Wednesday, May 08, 2024

The Hidden-Pregnancy Experiment

People are increasingly trading their privacy for a sense of security. Becoming a parent showed writer Jia Tolentino how tempting, and how dangerous, that exchange can be:

Shortly after I became pregnant with my second child, in the fall of 2022, I decided to try a modest experiment. I wanted to see whether I could hide my pregnancy from my phone. After spending my twenties eagerly surveilling and sharing the details of my life online, I had already begun trying to erect some walls of technological privacy: I’d deleted most apps on my phone and turned off camera, location, and microphone access for nearly all of the ones that I did have; I had disabled Siri—I just found it annoying—and I didn’t have any smart devices. For the experiment, I would abide by some additional restrictions. I wouldn’t Google anything about pregnancy nor shop for baby stuff either online or using a credit card, and neither would my husband, because our I.P. addresses—and thus the vast, matrixed fatbergs of personal data assembled by unseen corporations to pinpoint our consumer and political identities—were linked. I wouldn’t look at pregnancy accounts on Instagram or pregnancy forums on Reddit. I wouldn’t update my period tracker or use a pregnancy app.

Nearly every time we load new content on an app or a Web site, ad-exchange companies—Google being the largest among them—broadcast data about our interests, finances, and vulnerabilities to determine exactly what we’ll see; more than a billion of these transactions take place in the U.S. every hour. Each of us, the data-privacy expert Wolfie Christl told me, has “dozens or even hundreds” of digital identifiers attached to our person; there’s an estimated eighteen-billion-dollar industry for location data alone. In August, 2022, Mozilla reviewed twenty pregnancy and period-tracking apps and found that fifteen of them made a “buffet” of personal data available to third parties, including addresses, I.P. numbers, sexual histories, and medical details. In most cases, the apps used vague language about when and how this data could be shared with law enforcement. (A 2020 FOIA lawsuit filed by the A.C.L.U. revealed that the Department of Homeland Security had purchased access to location data for millions of people in order to track them without a warrant. ICE and C.B.P. subsequently said they would stop using such data.) The scholar Shoshana Zuboff has called this surveillance capitalism, “a new economic order that claims human experience as free raw material for hidden commercial practices of extraction, prediction, and sales.” Through our phones, we are under perpetual surveillance by companies that buy and sell data about what kind of person we are, whom we might vote for, what we might purchase, and what we might be nudged into doing.

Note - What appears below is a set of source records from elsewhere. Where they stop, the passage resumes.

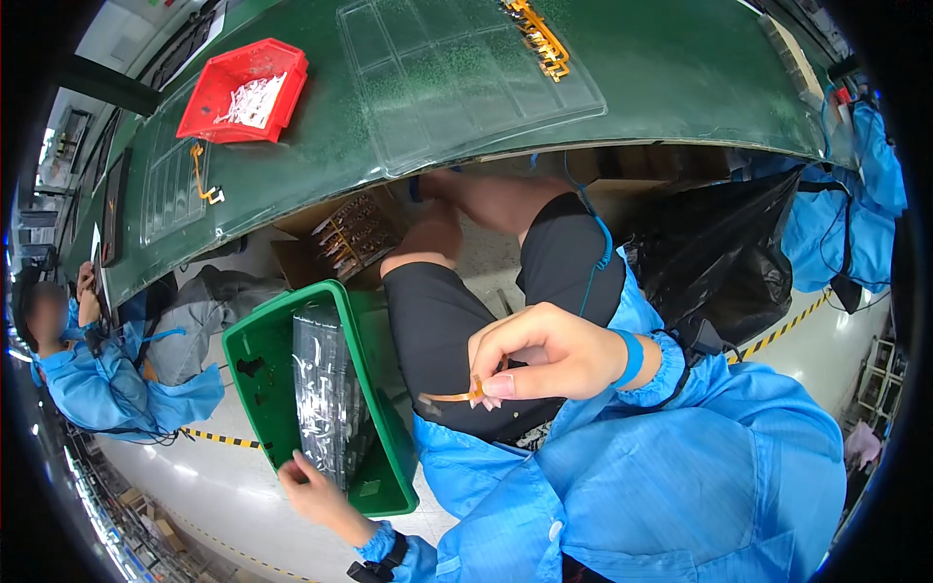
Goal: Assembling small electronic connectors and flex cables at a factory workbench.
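Strip, thin and orange, is pinched between the right hand's thumb and finger. On my remote feed, its long axis runs nearly level from those fingertips, free end pointing left. The left hand is beside a green bin of clear trays; I cannot tell whether it grips anything.

Green bench with a glossy top, red open bin toward its left, large clear compartmented tray lying flat, smaller clear tray near the bin, long dark bar near the left end.
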The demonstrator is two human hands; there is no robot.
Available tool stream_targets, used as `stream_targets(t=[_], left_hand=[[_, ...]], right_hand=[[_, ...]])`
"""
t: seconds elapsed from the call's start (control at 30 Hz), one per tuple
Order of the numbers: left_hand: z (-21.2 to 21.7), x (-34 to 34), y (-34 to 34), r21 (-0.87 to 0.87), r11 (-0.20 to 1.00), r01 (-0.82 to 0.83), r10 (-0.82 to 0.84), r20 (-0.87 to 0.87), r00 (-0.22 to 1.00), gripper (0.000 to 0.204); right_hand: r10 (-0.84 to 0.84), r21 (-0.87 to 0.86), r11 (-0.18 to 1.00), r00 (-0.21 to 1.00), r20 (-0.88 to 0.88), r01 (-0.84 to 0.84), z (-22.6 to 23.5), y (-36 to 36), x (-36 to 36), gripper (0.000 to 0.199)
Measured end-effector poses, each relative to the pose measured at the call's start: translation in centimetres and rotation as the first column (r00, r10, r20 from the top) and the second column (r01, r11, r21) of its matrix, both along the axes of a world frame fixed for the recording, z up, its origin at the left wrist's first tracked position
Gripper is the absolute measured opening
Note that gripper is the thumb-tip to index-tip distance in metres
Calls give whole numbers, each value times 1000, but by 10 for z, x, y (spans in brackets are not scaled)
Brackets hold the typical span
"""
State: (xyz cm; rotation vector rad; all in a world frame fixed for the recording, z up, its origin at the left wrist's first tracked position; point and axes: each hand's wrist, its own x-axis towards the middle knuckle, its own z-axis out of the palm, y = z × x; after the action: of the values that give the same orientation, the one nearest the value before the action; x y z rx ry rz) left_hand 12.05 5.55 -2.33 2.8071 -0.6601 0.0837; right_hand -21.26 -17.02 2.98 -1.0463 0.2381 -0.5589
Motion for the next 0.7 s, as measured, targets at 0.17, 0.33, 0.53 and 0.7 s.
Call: stream_targets(t=[0.17, 0.33, 0.53, 0.7], left_hand=[[32, -124, -90, -840, 534, 100, -815, -480, 324, 67], [33, -139, -94, -819, 571, 52, -815, -573, -84, 41], [43, -153, -104, -850, 519, -92, -854, -520, -23, 26], [48, -153, -115, -890, 452, 56, -888, -455, -71, 23]], right_hand=[[26, -7, 1000, 1000, 17, -26, -3, 1, -1, 15], [40, -92, 995, 999, -2, -40, 0, 3, -8, 14], [16, -203, 979, 996, -89, -34, -3, -7, -24, 15], [-474, -734, 640, 869, -145, 226, -17, -19, -31, 22]])
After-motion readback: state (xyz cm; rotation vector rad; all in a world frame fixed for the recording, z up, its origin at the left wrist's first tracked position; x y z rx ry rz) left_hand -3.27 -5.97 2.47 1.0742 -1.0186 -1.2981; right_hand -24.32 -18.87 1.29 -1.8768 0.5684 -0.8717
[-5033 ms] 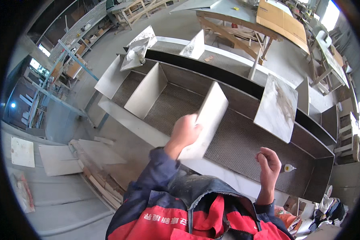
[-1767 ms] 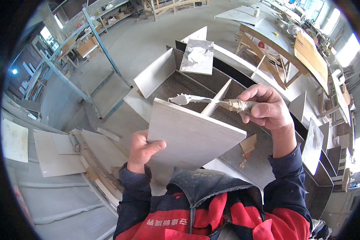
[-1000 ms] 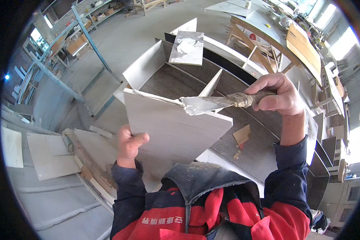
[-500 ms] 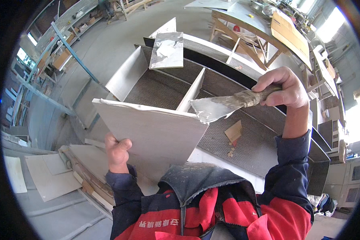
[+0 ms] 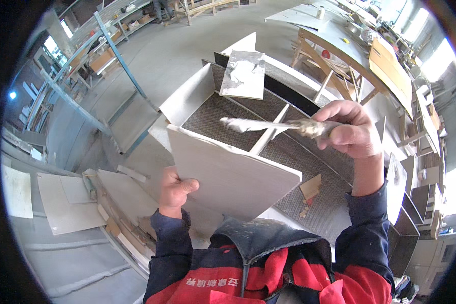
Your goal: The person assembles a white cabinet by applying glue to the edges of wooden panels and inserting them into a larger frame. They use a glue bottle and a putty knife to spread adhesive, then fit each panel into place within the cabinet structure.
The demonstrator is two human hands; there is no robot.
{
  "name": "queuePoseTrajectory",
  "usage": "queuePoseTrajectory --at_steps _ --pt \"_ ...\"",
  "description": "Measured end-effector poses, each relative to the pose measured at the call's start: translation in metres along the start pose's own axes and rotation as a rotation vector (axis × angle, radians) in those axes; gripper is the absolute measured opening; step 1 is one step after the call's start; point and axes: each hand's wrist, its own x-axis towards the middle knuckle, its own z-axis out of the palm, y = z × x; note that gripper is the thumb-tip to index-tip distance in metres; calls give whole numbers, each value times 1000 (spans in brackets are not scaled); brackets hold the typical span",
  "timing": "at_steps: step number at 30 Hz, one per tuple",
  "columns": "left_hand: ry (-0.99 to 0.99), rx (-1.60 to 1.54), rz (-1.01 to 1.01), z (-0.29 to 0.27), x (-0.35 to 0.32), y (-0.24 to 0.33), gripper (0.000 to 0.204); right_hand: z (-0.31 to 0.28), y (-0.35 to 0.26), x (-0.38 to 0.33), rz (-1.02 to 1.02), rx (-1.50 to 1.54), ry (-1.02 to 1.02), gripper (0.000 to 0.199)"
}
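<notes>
Fingers of your left hand [image 5: 176, 188] pinch the pale panel [image 5: 233, 175] at its left edge, thumb flat on the near face, the rest out of sight behind. Panel is tilted, held in front of the near side of the long box [image 5: 207, 115]. White paste [image 5: 207, 138] sits in an uneven ridge along its top edge.

Right hand: thumb and fingertips clamped on the wrapped handle of the putty knife [image 5: 256, 124]. Blade looks nearly edge-on, white-smeared, standing apart from the panel's top edge.

Step in hand, as judged: buttering that edge. Keep your left wrist firm so the panel doesn't swing under the blade. Lay the blade at a low angle, draw in one direction with light, even pressure; feed the thin stretches, lift off cleanly at the corner.

Outward: pale divider [image 5: 269, 133] across the box. Paste-covered board [image 5: 243, 76] rests at the far left corner, handy for reloading. Wood offcut [image 5: 310, 187] and crumbs [image 5: 304, 209] lie toward the near edge; avoid dripping there. Beyond the far side, a workbench [image 5: 319, 38] bearing cardboard [image 5: 390, 71].
</notes>
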Motion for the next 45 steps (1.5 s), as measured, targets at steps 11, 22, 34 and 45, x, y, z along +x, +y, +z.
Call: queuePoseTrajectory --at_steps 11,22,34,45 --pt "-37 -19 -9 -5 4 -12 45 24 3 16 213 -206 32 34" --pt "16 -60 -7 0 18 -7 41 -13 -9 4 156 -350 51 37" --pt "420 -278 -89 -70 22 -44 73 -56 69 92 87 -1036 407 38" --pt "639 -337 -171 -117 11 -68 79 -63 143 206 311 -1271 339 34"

A decade ago, the sociology professor Janet Vertesi conducted a more rigorous form of the hidden-pregnancy experiment. Using an elaborate system of code words and the anonymous browser Tor, she managed to digitally hide her pregnancy all the way up to the birth of her child. In an article about the experience, for Time, she pointed to a Financial Times report, which found that identifying a single pregnant woman is as valuable to data brokers as knowing the age, gender, and location of more than two hundred nonpregnant people, because of how much stuff new parents tend to buy. She also noted that simply attempting to evade market detection—by, for example, purchasing stacks of gift cards in order to buy a stroller—made her and her husband look as though they were trying to commit fraud.